Dal primo giugno è stata avviata la seconda fase, in cui è disponibile, ma rimane facoltativo, il DUC per le nuove immatricolazioni, l’importazione di veicoli da uno stato UE e il trasferimento di proprietà dei veicoli. Lo stesso avviene per la reimmatricolazione, una procedura prevista in caso di smarrimento, furto o danneggiamento della targa.

Al contrario, il Documento Unico di Circolazione non è ancora entrato in vigore per alcune operazioni particolari, come le immatricolazioni di veicoli per contratti di leasing finanziario o noleggio, i mezzi per il trasporto pesante e gli adempimenti cumulativi. Per il momento questi veicoli seguono ancora le vecchie regole e valgono i certificati preesistenti.

IL DUC PER LE AUTO STORICHE

Un’eccezione in merito all’assunzione del Documento Unico di Circolazione riguarda le auto storiche, ovvero i veicoli di particolare valore e interesse storico oppure quelli immatricolati più di 30 anni fa. In questi casi, infatti, è possibile ottenere il nuovo DUC, tuttavia devono essere conservati i documenti originali della vettura.

Per evitare la distruzione del certificato cartaceo, indispensabile come testimonianza dello status di auto storica, al momento dell’emissione del DUC digitalizzato gli addetti dovranno realizzare la scannerizzazione del documento in formato PDF. Dopodiché il certificato originale deve essere restituito al proprietario, senza nessun tipo di indicazione in merito all’annullamento della sua validità.

COSA CAMBIA CON IL DOCUMENTO UNICO DI CIRCOLAZIONE

Per gli automobilisti le novità saranno quasi impercettibili, tuttavia il nuovo DUC prevede una riduzione dei costi e un processo di semplificazione nella gestione burocratica del mezzo.

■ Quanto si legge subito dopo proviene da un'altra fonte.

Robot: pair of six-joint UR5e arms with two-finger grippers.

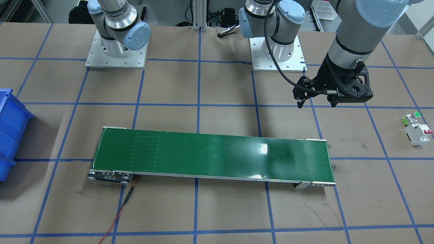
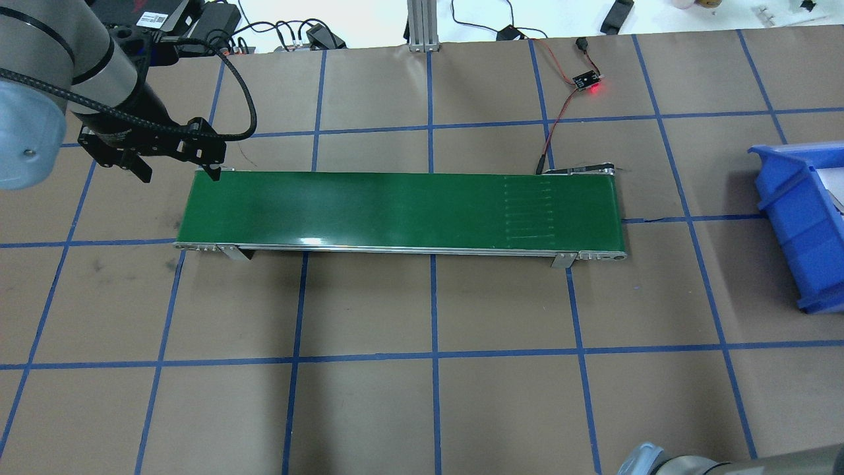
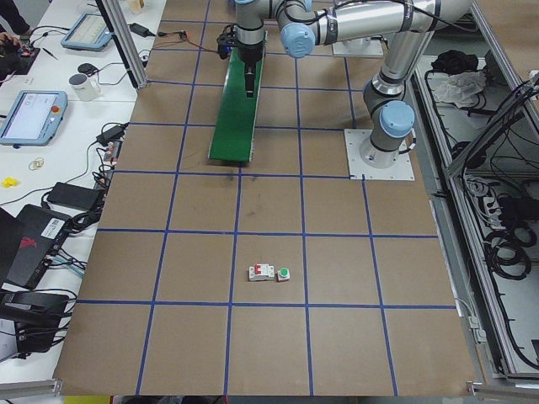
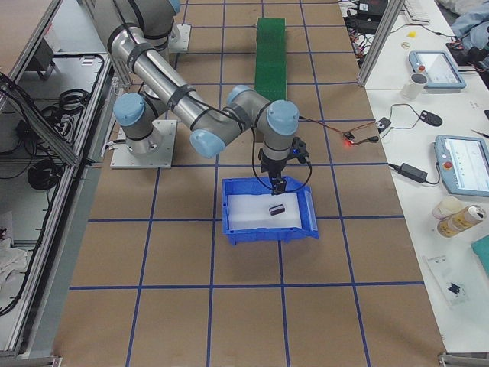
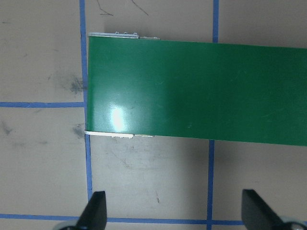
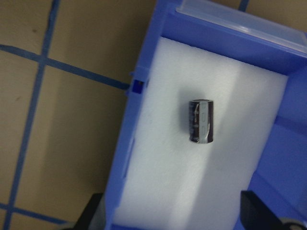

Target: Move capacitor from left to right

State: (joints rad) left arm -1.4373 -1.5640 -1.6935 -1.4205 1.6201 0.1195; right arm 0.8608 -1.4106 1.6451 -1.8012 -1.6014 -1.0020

Il documento viene rilasciato in formato digitale, con la possibilità di scaricarlo sul proprio smartphone tramite tecnologia QR Code.

Allo stesso tempo è già da qualche anno che il certificato di proprietà viene rilasciato in modo virtuale (CDPD – Certificato di Proprietà Digitale), in particolare a partire dal 5 ottobre 2015. Il nuovo documento continuerà ad essere dematerializzato, quindi accessibile online attraverso un codice di autenticazione sul sito web dell’ACI oppure visualizzabile sul proprio smartphone con QR Code.

Oggi non è necessario richiedere il DUC tramite il circuito Sta (Sportello telematico dell’automobilista), in quanto l’obbligatorietà interessa soltanto l’immatricolazione, la minivoltura, l’importazione e la cessazione della circolazione. Non è dunque richiesta la sostituzione dei vecchi certificati, operazione che andrà effettuata probabilmente a partire dal 31 ottobre.

Con il foglio unico di circolazione i controlli da parte della polizia stradale diventeranno più veloci e precisi, infatti potranno verificare tutte le informazioni del veicolo in pochi istanti. Per gli automobilisti, invece, il vantaggio sarà sui costi, dato che le tariffe che potrebbero passare da 100 a 61 euro.